- _WHAT YOU WILL DO_
When a line in the entries below contains the word "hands", copy that line.

- _MATERIAL FOR THE TASK_

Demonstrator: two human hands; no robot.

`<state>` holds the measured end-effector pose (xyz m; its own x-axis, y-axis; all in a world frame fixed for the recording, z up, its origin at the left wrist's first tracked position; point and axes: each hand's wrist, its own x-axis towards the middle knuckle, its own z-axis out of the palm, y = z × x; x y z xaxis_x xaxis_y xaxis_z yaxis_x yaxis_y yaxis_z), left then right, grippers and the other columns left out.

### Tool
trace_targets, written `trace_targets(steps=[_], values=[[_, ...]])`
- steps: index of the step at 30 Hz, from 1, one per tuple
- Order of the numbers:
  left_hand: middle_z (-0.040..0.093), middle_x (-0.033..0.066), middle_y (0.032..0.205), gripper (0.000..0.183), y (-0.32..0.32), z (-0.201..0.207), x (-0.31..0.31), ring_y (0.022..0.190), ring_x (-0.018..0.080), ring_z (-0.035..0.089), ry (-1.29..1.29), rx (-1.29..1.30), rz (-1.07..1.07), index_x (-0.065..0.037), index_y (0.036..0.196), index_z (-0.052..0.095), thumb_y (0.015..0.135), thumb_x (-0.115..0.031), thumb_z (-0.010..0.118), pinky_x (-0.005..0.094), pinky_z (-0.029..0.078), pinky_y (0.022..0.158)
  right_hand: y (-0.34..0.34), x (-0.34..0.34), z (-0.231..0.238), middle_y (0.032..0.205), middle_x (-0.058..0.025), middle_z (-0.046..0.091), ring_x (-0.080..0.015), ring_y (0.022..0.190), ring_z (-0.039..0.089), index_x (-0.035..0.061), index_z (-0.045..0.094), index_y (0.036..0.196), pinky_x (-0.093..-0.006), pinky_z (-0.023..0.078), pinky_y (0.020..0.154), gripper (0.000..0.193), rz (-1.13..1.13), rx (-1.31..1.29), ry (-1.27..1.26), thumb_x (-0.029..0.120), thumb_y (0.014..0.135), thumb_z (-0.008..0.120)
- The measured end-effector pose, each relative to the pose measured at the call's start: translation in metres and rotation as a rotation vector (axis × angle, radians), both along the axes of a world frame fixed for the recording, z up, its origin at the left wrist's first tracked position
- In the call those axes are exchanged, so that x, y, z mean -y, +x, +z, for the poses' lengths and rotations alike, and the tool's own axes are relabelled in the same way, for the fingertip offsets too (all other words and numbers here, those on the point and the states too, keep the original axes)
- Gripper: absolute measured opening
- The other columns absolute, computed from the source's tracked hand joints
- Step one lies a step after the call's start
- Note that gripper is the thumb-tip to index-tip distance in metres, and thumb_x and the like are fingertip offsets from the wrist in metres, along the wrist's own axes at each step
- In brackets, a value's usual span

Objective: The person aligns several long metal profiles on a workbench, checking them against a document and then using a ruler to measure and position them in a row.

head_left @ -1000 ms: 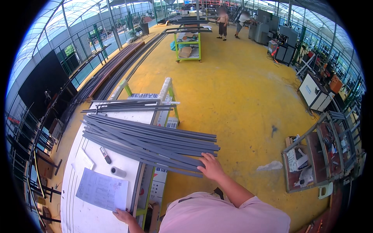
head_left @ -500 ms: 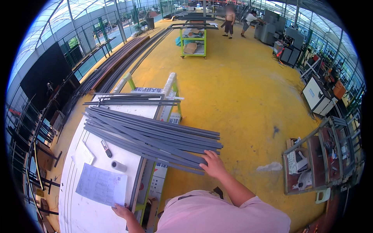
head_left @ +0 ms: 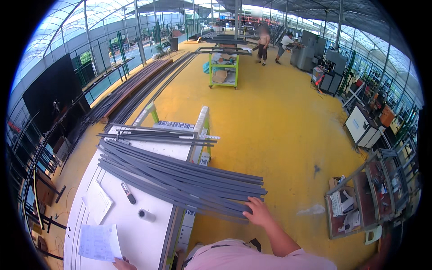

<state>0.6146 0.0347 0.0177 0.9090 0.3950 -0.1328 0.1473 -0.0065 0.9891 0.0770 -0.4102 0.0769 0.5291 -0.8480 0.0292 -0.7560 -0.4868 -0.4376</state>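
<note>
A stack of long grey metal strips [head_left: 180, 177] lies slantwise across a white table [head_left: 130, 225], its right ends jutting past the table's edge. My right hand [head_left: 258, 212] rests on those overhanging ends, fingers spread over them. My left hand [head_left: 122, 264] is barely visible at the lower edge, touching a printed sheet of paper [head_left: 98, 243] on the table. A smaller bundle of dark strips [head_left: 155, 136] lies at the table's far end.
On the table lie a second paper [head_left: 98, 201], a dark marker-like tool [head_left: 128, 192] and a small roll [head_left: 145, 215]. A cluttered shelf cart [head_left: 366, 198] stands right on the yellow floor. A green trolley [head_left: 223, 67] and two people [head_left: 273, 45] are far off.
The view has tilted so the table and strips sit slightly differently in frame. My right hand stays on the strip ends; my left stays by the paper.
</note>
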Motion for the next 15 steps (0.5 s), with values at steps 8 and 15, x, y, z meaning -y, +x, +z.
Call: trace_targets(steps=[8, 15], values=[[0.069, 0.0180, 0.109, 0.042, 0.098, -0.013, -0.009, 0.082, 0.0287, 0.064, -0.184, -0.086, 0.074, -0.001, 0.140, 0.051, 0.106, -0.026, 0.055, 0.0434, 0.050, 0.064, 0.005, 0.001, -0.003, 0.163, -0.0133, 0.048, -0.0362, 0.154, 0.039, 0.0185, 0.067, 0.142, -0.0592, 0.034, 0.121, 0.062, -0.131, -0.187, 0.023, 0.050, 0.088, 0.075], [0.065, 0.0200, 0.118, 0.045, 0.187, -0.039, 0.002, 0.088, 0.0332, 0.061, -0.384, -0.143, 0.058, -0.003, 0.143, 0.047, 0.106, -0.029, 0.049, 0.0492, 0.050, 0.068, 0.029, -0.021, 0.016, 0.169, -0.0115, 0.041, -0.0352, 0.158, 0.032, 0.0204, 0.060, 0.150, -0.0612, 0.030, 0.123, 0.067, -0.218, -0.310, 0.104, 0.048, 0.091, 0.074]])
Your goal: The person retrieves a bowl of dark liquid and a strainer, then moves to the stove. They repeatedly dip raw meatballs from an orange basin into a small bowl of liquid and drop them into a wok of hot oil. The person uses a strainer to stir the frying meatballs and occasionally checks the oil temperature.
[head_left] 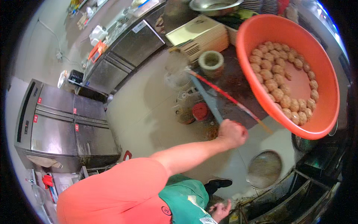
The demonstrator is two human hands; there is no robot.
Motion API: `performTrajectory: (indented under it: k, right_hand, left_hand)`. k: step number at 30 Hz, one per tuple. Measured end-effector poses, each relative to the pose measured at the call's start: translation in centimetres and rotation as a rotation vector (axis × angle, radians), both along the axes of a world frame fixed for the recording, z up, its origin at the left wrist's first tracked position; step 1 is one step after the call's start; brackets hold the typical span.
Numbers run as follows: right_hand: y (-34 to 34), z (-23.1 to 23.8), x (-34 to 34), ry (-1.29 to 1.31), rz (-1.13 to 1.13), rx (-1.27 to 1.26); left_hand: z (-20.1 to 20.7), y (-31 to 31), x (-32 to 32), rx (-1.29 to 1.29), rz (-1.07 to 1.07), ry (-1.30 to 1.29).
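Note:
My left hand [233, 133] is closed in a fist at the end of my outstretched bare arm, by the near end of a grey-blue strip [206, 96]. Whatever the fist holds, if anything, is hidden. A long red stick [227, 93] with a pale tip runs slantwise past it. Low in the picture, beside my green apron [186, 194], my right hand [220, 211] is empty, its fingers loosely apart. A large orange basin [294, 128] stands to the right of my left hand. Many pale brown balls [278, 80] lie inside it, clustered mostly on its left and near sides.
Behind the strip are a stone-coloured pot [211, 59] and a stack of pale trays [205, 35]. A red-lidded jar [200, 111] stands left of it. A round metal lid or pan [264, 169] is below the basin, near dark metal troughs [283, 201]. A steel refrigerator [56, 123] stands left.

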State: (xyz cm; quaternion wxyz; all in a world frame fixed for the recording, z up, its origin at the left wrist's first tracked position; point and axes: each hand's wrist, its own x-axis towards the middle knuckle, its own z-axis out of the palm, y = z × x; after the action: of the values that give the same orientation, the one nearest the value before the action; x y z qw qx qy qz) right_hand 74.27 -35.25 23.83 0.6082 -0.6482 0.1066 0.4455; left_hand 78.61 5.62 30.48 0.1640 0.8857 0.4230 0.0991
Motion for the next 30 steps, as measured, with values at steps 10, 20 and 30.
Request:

- _SOLUTION FOR THIS EXERCISE_
Demonstrator: two human hands; no robot.
The demonstrator is two human hands; there is no robot.

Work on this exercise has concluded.